**Work instruction**
Begin with the first line of the entries below and reproduce each line exactly, ending with the line that holds "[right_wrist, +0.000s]".

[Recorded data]
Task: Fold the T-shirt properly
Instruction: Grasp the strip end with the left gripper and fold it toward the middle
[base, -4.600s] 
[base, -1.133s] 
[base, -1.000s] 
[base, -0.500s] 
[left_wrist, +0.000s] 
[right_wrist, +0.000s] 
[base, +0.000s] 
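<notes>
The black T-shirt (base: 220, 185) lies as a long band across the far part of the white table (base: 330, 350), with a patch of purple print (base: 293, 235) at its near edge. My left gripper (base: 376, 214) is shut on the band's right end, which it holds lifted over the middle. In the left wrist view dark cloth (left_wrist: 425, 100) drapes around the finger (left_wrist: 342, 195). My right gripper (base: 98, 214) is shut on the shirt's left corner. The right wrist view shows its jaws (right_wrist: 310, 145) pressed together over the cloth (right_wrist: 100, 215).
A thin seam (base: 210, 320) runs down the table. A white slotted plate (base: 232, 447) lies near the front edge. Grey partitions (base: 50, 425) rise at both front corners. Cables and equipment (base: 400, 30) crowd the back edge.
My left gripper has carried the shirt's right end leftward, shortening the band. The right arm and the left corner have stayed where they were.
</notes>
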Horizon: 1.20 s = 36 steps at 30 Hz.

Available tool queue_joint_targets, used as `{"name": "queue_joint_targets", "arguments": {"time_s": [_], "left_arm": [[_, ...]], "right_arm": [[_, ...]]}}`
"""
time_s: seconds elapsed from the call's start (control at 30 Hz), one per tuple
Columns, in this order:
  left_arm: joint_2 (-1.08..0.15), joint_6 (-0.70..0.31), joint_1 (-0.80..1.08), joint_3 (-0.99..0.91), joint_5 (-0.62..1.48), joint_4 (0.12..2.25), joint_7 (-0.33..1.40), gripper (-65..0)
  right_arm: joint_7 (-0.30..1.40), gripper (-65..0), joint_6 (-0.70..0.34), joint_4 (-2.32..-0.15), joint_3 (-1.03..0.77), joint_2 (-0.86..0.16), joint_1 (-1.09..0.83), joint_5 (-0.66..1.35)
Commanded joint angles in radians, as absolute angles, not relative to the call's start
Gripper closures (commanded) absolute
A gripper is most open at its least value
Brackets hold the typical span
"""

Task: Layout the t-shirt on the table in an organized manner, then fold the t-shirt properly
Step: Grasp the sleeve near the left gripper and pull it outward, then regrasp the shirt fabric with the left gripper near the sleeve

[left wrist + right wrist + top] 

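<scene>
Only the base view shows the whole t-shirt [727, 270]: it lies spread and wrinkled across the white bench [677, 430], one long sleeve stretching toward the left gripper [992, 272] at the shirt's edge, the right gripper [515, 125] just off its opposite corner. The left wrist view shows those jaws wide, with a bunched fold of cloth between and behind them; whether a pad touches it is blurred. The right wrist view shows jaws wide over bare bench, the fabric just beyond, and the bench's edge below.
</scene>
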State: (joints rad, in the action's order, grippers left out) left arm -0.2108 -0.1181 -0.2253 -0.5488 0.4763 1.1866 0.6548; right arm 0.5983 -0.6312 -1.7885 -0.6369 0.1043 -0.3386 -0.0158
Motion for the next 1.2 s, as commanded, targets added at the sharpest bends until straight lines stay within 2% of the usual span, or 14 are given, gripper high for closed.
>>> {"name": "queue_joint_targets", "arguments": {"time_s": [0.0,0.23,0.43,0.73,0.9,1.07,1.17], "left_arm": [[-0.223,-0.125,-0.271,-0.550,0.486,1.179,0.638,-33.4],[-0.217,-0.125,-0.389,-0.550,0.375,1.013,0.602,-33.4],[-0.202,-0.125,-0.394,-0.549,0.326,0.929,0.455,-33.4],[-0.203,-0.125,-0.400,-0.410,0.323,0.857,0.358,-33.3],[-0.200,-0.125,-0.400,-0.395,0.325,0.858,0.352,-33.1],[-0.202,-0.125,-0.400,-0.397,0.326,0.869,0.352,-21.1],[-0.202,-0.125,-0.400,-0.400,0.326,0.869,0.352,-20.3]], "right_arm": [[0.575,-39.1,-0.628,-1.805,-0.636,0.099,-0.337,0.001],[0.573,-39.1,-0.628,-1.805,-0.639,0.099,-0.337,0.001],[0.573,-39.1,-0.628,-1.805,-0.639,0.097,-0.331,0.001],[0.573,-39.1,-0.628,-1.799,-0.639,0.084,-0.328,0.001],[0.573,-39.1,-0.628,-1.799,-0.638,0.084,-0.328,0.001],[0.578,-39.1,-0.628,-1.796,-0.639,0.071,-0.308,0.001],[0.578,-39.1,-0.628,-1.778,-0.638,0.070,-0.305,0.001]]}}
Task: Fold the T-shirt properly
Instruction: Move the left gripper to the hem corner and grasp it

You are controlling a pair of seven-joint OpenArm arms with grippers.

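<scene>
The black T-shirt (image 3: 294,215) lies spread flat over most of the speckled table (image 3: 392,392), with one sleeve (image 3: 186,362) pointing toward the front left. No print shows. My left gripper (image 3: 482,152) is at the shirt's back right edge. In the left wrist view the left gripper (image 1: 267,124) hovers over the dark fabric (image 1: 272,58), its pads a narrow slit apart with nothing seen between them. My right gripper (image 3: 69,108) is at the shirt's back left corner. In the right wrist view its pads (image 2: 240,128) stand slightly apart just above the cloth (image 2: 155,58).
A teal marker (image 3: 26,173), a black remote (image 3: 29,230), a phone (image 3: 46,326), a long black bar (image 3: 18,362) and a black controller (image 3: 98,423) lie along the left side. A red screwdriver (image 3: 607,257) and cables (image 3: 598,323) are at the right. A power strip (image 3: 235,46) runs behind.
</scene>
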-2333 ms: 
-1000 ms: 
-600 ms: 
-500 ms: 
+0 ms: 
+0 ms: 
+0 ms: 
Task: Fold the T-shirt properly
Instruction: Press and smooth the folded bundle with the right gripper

**Exercise result**
Task: Fold the T-shirt properly
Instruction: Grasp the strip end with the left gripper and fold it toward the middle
[base, -4.600s] 
[base, -1.133s] 
[base, -1.000s] 
[base, -0.500s] 
[left_wrist, +0.000s] 
[right_wrist, +0.000s] 

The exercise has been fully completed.